---
jupyter:
  jupytext:
    formats: ipynb,md
    text_representation:
      extension: .md
      format_name: markdown
      format_version: '1.3'
      jupytext_version: 1.18.1
  kernelspec:
    display_name: Python 3 (ipykernel)
    language: python
    name: python3
---

# NHGF STAC Catalog - CONUS404 Grid-to-Line Example

In this example, a **SpatioTemporal Asset Catalog (STAC)** developed by Amelia Synder {cite:p}`stac_catalog` is used to access a gridded dataset of interest. This STAC catalog is an evolving collection of gridded data sources, along with the necessary metadata for processing with `gdptools`.

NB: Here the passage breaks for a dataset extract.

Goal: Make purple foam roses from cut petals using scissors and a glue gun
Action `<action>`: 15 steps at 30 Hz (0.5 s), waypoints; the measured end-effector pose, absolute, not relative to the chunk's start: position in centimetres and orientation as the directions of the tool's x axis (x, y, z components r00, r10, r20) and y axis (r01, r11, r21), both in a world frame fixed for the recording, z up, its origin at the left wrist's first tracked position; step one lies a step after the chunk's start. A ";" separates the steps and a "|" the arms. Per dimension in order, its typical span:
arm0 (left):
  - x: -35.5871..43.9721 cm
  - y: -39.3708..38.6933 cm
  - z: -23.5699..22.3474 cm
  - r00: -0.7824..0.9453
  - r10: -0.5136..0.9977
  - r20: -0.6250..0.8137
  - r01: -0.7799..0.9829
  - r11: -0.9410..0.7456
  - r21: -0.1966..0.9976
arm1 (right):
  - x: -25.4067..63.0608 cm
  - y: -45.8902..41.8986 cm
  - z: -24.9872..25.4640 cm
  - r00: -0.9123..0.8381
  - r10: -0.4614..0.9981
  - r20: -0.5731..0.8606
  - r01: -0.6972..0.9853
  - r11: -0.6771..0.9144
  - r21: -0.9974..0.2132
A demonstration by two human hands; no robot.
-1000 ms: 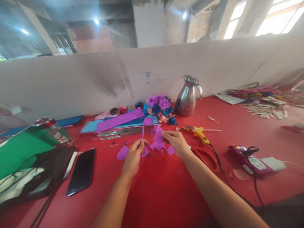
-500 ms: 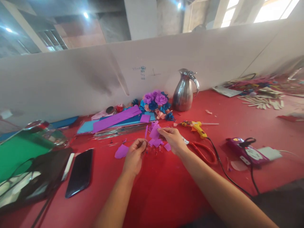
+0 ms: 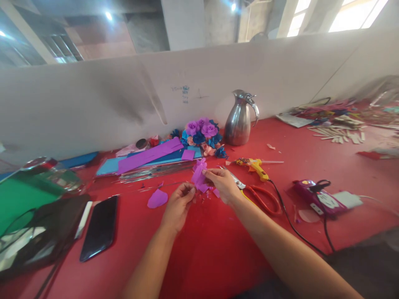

The catalog consists of multiple **STAC-formatted JSON files**, which can be accessed using the Python library **pystac**. With this library, users can:

- Read the catalog
- Select different datasets
- Locate metadata and endpoints for accessing gridded data

In this example, we aggregate **CONUS404 Precipitable Water** data for the **Delaware River Basin** {cite:p}`conus404_2023`.

## STAC Catalog

The STAC catalog is structured around a **root JSON file**, which serves as an index listing all available datasets. Each dataset has a corresponding JSON file containing its metadata, access endpoint, and attributes.

Using **pystac**, we can load the root catalog file and explore the dataset listings.

## GDPtools

`gdptools` is a Python package designed for computing **area-weighted statistics** for grid-to-polygon intersections. It simplifies the process of extracting and aggregating data from gridded datasets using STAC metadata.

### Key Features:

- Built-in methods for incorporating JSON metadata and grid entries for streamlined processing
- Support for **xarray-compatible** datasets, even if JSON metadata is unavailable (users will need to manually define parameters)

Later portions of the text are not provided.